GVSHP’s primary focus is between the Hudson and East Rivers, from Houston Street to 14th Street. Still, in 2016 GVSHP fought to secure the Sullivan-Thompson Historic District which dips 3+ blocks just below Houston and abuts the SoHo-Cast Iron Historic District, which was designated on August 14, 1973.
But the SoHo-Cast Iron Historic District, our historic neighbor to the south and east, is nevertheless a beloved part of our shared streetscape and history, and the pride of any New Yorker.
According to that designation report:
The SoHo-Cast Iron Historic District in lower Manhattan is nearly rectangular in shape and is bounded by Canal Street, Broadway, Howard Street, Crosby Street, East Houston Street, West Houston Street and West Broadway. It consists of 26 city blocks and contains about 500 buildings.
The hyphenated name, “SoHo-Cast Iron” was chosen for the designation of New York City’s twenty-third Historic District in order to suggest some of the diversity of the area. The “Cast Iron” portion of the name refers to the unique collection of cast-iron structures located within the District. “SoHo” meaning “South of Houston,” is the acronym adopted by a group of artists who moved, in the 1960s, into what then seemed to be a doomed neighborhood. They have given it a new life, making feasible the preservation of an irreplaceable part of our cultural heritage.
My eye was recently drawn to an element on a number of buildings that is not mentioned in the designation report at all. On some buildings, pipes protrude along the facades, or go in and out of the face popping out at every floor towards the cornice and roof. What are they?
In that era “Fire was an ever-present danger and a constant fear in 19th-century urban life. Lower Manhattan had suffered disastrous fires… In the Historic District, which was the center of the dry goods trade, protection against fire was of special urgency.” External or outside hose and sprinkler systems were added to buildings. The loft buildings held flammable materials, from cotton to feathers and the spread of conflagration was a constant fear for the city.
Fire protection and prevention standards were still emerging. Even the fire escapes were often added after a building was done. Fire insurance companies offered lower rates depending on a series of prevention and protection measured included in, or later added to a building.
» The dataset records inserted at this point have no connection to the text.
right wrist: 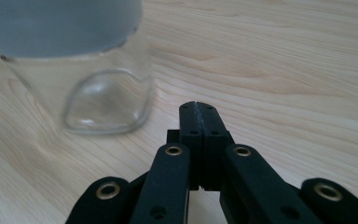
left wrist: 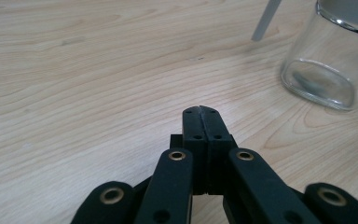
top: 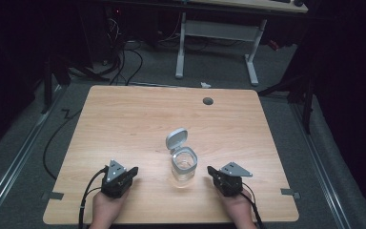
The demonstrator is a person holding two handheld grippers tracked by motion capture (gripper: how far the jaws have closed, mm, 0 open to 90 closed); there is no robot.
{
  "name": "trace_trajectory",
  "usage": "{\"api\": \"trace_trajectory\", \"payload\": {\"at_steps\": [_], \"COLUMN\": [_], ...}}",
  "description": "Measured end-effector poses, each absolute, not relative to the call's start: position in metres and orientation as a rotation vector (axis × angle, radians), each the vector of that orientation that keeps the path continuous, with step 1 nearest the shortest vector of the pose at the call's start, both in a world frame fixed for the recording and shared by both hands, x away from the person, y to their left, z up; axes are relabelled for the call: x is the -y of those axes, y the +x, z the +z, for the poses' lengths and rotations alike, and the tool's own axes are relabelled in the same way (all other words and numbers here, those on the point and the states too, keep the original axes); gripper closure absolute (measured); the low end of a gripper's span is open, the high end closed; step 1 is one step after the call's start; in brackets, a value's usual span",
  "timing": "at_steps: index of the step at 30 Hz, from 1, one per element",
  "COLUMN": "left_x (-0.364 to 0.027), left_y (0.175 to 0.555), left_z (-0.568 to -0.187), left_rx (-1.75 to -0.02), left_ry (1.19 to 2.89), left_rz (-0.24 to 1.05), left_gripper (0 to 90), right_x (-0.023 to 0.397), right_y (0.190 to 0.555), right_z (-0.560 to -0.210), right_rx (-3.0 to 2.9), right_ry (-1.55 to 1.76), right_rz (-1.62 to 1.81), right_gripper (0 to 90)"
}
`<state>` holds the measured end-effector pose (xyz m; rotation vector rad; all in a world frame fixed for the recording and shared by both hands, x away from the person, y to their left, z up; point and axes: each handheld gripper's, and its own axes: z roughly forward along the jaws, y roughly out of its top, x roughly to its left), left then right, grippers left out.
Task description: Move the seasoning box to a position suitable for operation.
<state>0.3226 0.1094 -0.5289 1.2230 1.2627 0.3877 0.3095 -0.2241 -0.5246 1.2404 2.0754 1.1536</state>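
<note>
A: Tongs first, L to R. Your left gripper (top: 129, 172) sits near the front edge of the table (top: 124, 119), jaws pressed together on nothing. The jar (top: 184, 167) stands upright between your two hands, near the front, w/ its grey hinged lid (top: 176, 140) flipped up and open behind it. Your right gripper (top: 212, 171) is just beside the jar, jaws also pressed tight, empty.

B: So what can bite you here?

A: Glass is slick and light, I'd guess. If you come in w/ jaws still closed, you'll likely shove the jar instead of gripping it; it could slide or tip. Open them before you approach.

B: And the lid?

A: It's standing up on its hinge. Push it from one side only and the jar may twist away. Steady the glass w/ one gripper, work the lid w/ the other.
</note>
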Motion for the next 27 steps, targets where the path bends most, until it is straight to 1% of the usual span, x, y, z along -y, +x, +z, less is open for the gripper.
{"api": "trace_trajectory", "payload": {"at_steps": [4,8,27], "left_x": [-0.11,-0.106,-0.097], "left_y": [0.323,0.321,0.316], "left_z": [-0.532,-0.532,-0.529], "left_rx": [-1.264,-1.244,-1.224], "left_ry": [1.215,1.224,1.231], "left_rz": [0.39,0.374,0.346], "left_gripper": [90.0,89.6,89.2], "right_x": [0.209,0.203,0.173], "right_y": [0.317,0.322,0.303], "right_z": [-0.526,-0.524,-0.525], "right_rx": [-2.085,-2.095,-2.171], "right_ry": [1.224,1.215,1.118], "right_rz": [1.148,1.147,1.18], "right_gripper": [90.0,90.0,89.9]}}
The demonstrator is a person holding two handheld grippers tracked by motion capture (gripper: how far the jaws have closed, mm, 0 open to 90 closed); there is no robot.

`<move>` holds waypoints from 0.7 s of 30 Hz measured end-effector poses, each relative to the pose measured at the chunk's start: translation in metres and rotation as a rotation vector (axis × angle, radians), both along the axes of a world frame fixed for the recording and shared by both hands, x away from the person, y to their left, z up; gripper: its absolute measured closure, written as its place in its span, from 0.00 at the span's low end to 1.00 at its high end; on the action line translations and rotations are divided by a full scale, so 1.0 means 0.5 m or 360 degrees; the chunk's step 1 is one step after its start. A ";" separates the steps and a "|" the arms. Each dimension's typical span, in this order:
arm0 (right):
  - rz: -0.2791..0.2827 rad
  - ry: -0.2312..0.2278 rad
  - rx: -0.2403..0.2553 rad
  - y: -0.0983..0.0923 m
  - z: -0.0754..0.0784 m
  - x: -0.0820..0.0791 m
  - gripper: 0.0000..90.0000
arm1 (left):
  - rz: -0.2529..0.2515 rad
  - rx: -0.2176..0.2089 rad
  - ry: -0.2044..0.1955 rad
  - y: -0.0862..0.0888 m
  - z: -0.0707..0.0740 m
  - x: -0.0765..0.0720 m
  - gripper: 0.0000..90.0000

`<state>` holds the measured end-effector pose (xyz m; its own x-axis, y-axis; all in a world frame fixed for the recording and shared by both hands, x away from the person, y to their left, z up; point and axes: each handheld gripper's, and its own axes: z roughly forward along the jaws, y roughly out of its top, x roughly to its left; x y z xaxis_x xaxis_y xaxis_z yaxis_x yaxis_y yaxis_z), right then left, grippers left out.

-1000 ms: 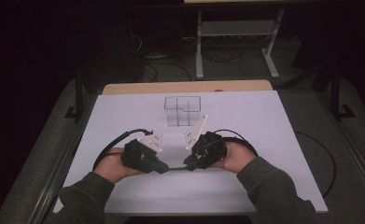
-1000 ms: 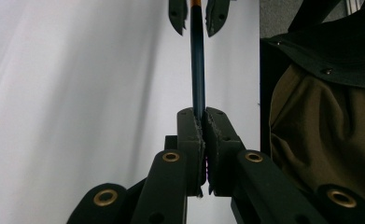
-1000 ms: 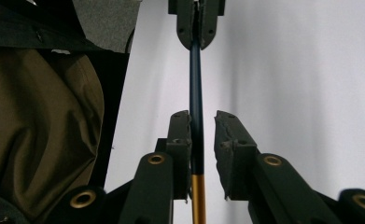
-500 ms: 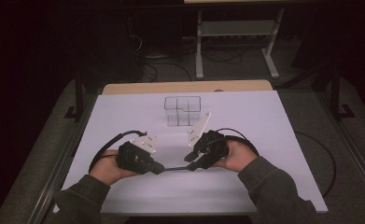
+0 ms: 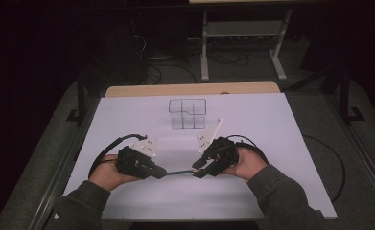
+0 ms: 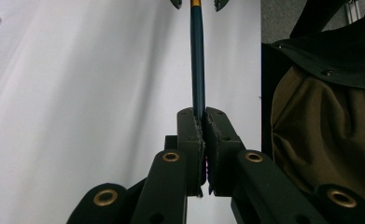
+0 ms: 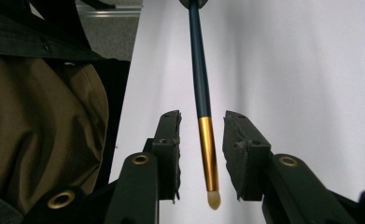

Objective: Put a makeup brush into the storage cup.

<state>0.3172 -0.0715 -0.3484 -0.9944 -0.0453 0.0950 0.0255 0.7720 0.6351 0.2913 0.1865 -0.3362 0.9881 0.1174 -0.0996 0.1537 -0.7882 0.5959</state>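
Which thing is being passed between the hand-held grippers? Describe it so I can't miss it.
On the white table, look near the front edge between the two hands. There the thin dark blue brush bridges the left hand-held gripper and right hand-held gripper. Its gold ferrule and pale tip mark it.

Left gripper [image 5: 162,171] fingers clamped, right gripper [image 5: 197,173] fingers just parted

High overhead; gripper views share pen [image 6: 197,60].
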 end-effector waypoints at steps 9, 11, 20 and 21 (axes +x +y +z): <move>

Though removed here and there along the way, these now obsolete pipes still linger on a number of buildings. Sometimes they are painted over, and sometimes they are removed without any mention. I could make out the name of one of the manufacturers on the ground level spout where firefighters would hook up the water.
And although not in our primary area of focus, there is an iron-clad connection between our neck of the woods and SoHo. In the latter half of the 19th century, the east side hosted a number of foundries. I wrote about the Foundry Marks you can still see even outside of SoHo. The cast iron from 483 Broome Street, for example was made at 705 East 12th Street.
So look up or down and you will see the architectural history still stamped on buildings over one hundred years old. Some of these remnants of fire prevention and fighting have long since been removed . But some architects work to preserve and incorporate this distinct element in the restoration efforts. Cast a look for them when next walking in SoHo.